[[ Dataset extract open ]]

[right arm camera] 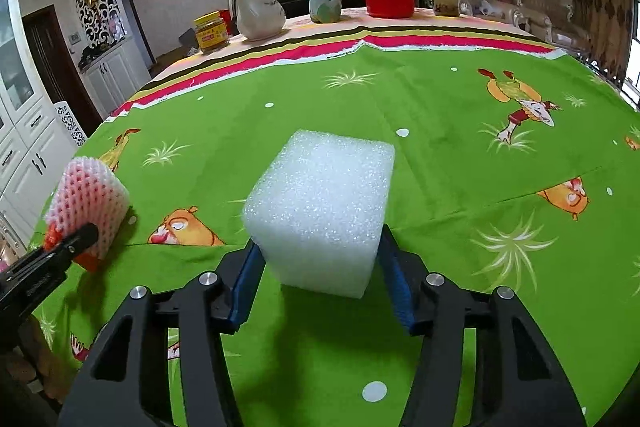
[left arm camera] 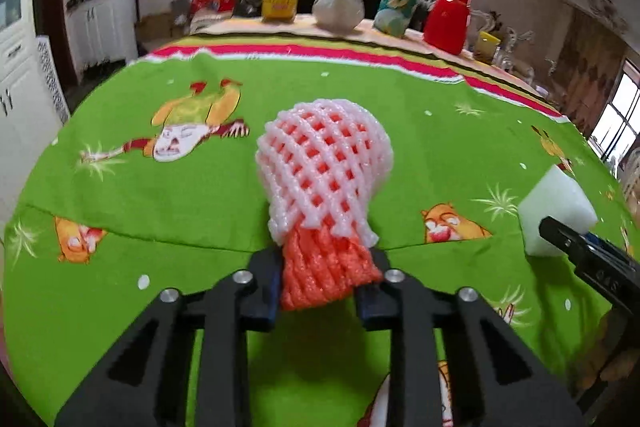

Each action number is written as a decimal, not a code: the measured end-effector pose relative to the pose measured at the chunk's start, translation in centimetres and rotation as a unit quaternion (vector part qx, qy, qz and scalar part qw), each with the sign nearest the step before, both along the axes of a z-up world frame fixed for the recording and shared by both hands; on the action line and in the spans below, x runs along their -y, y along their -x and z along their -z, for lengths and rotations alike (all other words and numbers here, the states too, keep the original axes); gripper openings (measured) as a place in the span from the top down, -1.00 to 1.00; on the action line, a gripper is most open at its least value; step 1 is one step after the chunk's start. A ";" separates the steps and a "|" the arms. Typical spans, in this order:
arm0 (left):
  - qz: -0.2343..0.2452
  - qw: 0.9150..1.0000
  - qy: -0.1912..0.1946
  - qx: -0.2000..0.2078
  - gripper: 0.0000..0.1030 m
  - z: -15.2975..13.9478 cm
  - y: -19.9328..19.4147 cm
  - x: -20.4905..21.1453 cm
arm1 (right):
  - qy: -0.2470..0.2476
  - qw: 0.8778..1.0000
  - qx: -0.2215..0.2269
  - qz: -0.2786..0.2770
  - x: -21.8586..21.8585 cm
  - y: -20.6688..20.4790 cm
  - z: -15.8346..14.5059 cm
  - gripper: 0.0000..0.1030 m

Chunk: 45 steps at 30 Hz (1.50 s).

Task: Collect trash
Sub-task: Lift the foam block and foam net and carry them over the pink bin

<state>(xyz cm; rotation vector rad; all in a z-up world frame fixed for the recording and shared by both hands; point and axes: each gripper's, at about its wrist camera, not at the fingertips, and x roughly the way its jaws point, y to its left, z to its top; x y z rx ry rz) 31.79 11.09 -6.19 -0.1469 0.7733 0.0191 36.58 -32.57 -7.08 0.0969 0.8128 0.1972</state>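
The foam fruit net (left arm camera: 324,163) is white lattice over an orange-red sleeve. The foam block (right arm camera: 320,211) is plain white. The bench cloth (right arm camera: 440,155) is bright green with orange cartoon animals, white dots and a striped border.

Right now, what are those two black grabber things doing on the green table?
A person is picking up trash with a hand-held gripper in each hand. The left hand-held gripper has pinched the orange end of a pink and white foam fruit net. The right hand-held gripper has its blue pads on either side of a white foam block. Both pieces still sit on the green tablecloth.
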 end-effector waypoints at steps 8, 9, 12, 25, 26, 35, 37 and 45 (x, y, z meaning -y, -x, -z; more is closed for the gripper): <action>0.009 0.999 0.020 0.027 0.58 -0.7 0.8 -0.2 | -0.006 1.000 -0.001 0.000 0.0 -0.1 0.0 -0.03; 0.007 0.999 0.020 0.029 0.58 -0.7 0.9 -0.2 | -0.007 1.000 -0.001 0.000 0.0 -0.1 -0.1 -0.03; 0.004 0.999 0.018 0.032 0.58 -0.8 0.9 -0.2 | -0.004 1.000 -0.001 0.000 -0.1 0.0 -0.1 -0.03; 0.000 0.996 -0.057 0.067 0.58 -3.4 4.4 1.9 | -0.017 0.999 0.011 -0.026 -0.5 0.3 -0.4 -0.03; -0.001 0.995 -0.063 0.073 0.58 -3.7 5.1 2.0 | -0.016 0.999 0.012 -0.032 -0.7 0.3 -0.5 -0.03; -0.034 0.992 -0.089 0.086 0.57 -4.6 10.1 0.7 | 0.008 0.988 0.041 -0.147 -3.8 2.5 -2.1 -0.03; -0.039 0.991 -0.091 0.086 0.57 -4.5 11.0 0.4 | 0.004 0.983 0.049 -0.179 -4.7 3.3 -2.9 -0.03; -0.053 0.990 -0.099 0.088 0.57 -4.3 14.1 -0.9 | -0.008 0.965 0.052 -0.258 -7.3 5.7 -4.5 -0.03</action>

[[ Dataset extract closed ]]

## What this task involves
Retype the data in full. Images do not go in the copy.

## Response to this task
[right arm camera] 
[left arm camera] 

Each action number is written as a decimal, not a code: the measured end-effector pose relative to the pose measured at the chunk's start, translation in centimetres and rotation as a unit quaternion (vector part qx, qy, qz and scalar part qw), each with the sign nearest the step before, both along the axes of a z-up world frame fixed for the recording and shared by both hands; on the action line and in the spans below, x runs along their -y, y along their -x and z along their -z, for lengths and rotations alike (all other words and numbers here, the states too, keep the original axes); gripper openings (measured) as a place in the span from the top down, -1.00 to 1.00; on the action line, a gripper is most open at its least value; step 1 is one step after the chunk's start. A ";" separates the steps and a "|" the arms. Typical spans, in this order:
arm0 (left):
  - qz: -0.2343..0.2452
  - qw: 0.9150..1.0000
  - qy: -0.1912..0.1946
  - qx: -0.2000..0.2078
  - gripper: 0.0000..0.1030 m
  - z: -15.2975..13.9478 cm
  - y: -19.9328..19.4147 cm
  - x: -20.4905..21.1453 cm
arm1 (right):
  - qy: -0.2470..0.2476
  - qw: 0.8778..1.0000
  - qx: -0.2215..0.2269
  - qz: -0.2786..0.2770
  - x: -21.8586..21.8585 cm
  - y: -20.6688..20.4790 cm
  - z: -15.8346..14.5059 cm
  - gripper: 0.0000..0.1030 m

Chunk: 45 steps at 30 Hz (1.50 s).

Task: Collect trash
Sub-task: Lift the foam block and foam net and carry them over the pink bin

<state>(xyz cm; rotation vector rad; all in a z-up world frame fixed for the recording and shared by both hands; point and axes: each gripper's, at about its wrist camera, not at the fingertips, and x roughly the way its jaws point, y to its left, z to its top; x y z rx ry rz) 31.79 11.09 -6.19 -0.1469 0.7733 0.0191 36.58 -32.57 -7.08 0.0969 0.8128 0.1972</state>
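The foam fruit net (left arm camera: 324,163) is white lattice over an orange-red sleeve. The foam block (right arm camera: 320,211) is plain white. The bench cloth (right arm camera: 440,155) is bright green with orange cartoon animals, white dots and a striped border.

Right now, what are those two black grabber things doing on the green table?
A person is picking up trash with a hand-held gripper in each hand. The left hand-held gripper has pinched the orange end of a pink and white foam fruit net. The right hand-held gripper has its blue pads on either side of a white foam block. Both pieces still sit on the green tablecloth.
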 end-effector waypoints at steps 8, 9, 12, 25, 26, 35, 37 and 45 (x, y, z meaning -y, -x, -z; more is closed for the gripper): <action>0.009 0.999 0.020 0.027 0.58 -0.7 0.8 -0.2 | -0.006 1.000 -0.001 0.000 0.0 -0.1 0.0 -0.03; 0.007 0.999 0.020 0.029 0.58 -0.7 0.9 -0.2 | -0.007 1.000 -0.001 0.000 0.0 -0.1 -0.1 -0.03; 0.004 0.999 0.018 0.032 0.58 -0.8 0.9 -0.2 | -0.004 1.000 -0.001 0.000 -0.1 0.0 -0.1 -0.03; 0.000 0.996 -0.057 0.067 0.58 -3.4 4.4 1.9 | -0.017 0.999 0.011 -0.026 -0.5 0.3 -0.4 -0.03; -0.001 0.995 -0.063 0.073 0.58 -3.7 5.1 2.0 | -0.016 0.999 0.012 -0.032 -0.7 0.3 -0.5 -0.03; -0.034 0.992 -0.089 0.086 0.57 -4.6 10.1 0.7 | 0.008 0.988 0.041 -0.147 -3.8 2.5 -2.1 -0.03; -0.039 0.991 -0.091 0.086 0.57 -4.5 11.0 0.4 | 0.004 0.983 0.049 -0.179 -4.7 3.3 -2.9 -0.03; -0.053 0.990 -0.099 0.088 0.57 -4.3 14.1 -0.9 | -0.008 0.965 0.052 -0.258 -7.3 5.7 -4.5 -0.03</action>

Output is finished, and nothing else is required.